I haven’t taken many pictures here. I’ve been practicing yoga, I’ve been surfing, I’ve been hanging out with friends. I went to Balangan, 25km south, where I spent my first trip here.
I took a drive down to the Bukit, where I spent my time 3 years ago. The drive from Canggu was reminiscent as I got closer, and for a moment I was lost in amazement that it felt like just yesterday that I was driving these streets. But it was 3 years ago, and so many things have changed and happened in life since then. 3 years doesn’t feel like that long when you look ahead to 3 years from now, but looking back at 3 years ago, and how much has changed…the familiarity of this place flooded my soul and made me smile from ear to ear.

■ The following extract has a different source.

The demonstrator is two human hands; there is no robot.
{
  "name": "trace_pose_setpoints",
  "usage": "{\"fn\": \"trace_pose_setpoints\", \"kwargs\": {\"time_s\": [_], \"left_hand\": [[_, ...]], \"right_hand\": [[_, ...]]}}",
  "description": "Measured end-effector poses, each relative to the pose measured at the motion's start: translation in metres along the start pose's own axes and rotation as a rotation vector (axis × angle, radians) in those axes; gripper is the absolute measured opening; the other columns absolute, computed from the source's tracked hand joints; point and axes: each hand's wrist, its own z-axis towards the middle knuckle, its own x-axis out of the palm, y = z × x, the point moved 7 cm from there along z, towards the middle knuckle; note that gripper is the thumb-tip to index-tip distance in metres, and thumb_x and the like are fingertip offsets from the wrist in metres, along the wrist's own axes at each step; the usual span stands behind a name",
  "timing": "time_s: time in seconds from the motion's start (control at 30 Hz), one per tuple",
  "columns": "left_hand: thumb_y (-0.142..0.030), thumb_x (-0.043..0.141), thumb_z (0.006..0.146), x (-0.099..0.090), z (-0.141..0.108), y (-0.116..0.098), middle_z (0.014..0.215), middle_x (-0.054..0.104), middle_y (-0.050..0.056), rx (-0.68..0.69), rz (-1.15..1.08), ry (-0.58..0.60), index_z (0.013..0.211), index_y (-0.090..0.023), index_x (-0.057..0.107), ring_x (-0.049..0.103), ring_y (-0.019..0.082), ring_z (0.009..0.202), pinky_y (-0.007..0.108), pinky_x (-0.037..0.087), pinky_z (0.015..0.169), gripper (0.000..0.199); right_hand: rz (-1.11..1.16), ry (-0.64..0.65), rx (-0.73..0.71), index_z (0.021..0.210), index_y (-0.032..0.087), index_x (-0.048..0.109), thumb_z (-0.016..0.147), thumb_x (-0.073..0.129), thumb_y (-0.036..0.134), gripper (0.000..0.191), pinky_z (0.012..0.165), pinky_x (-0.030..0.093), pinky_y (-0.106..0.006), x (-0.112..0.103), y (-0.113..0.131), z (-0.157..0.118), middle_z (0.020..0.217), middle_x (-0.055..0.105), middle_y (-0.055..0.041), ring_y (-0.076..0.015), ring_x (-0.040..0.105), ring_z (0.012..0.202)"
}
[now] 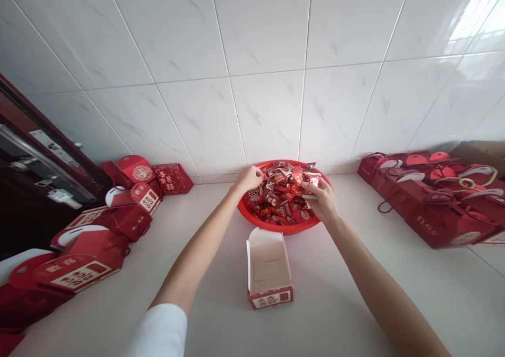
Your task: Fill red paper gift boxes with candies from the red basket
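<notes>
The red basin [248,215] stands near the tiled wall [268,115] and is full of wrapped candies [276,201]. The open box [272,299] lies in front of the basin, on the person's side. Its long axis runs from the basin towards the person, only a little turned. The open side looks up, the pale flap rises at the basin end, and the printed short end faces the person. I cannot tell if the flap touches the basin.

The right hand [325,199] is over the right part of the basin; its fingers pinch red-and-white packets [313,179]. The left hand [250,178] is at the left rim of the basin with its fingers bent, but I cannot tell whether they pinch a candy.

The printed end of the box carries double-happiness characters on a pale panel. To the left of the basin, red gift boxes [90,262] show the same sign, and a red packet [173,179] bears large gold characters. To the right of the basin, one of the dark red boxes [442,225] has gold writing, too small for me to read.
</notes>
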Motion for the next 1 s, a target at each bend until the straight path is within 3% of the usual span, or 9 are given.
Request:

I walked up to Balangan beach, and the familiarity was solidified. There were a couple of new buildings but mostly the same. I walked up to my old warung where I used to spend my days (a warung is like a hut with food or sleeping quarters, sometimes both).
The same owner was there. I smiled at him but didn’t think he would remember me. He immediately said, “Hello my friend! Been a long time! What, 3 years?”
I’ve chosen a life of exploration, which oftentimes makes me long for a home and to feel grounded. Moments like that, just his simple remembrance and greeting, made feel…
home.
I went back again to Bukit for a longer stay, this time with my friend Debby and our friends Marije and Marieke. Debby and I met 3 years ago in Thailand and made an instant connection. we stayed in touch and have met up in various locations around the world since. She’s a friend I tell my darkest secrets to, I confide in, and just enjoy her. She’s a soulmate, and family.
And it solidifies my feeling of home here in Bali. With them, with her, with all of it.
So I’ll spend the next few days exploring, surfing, yoga’ing, and just being…here. now. Nowhere else, not before and not after.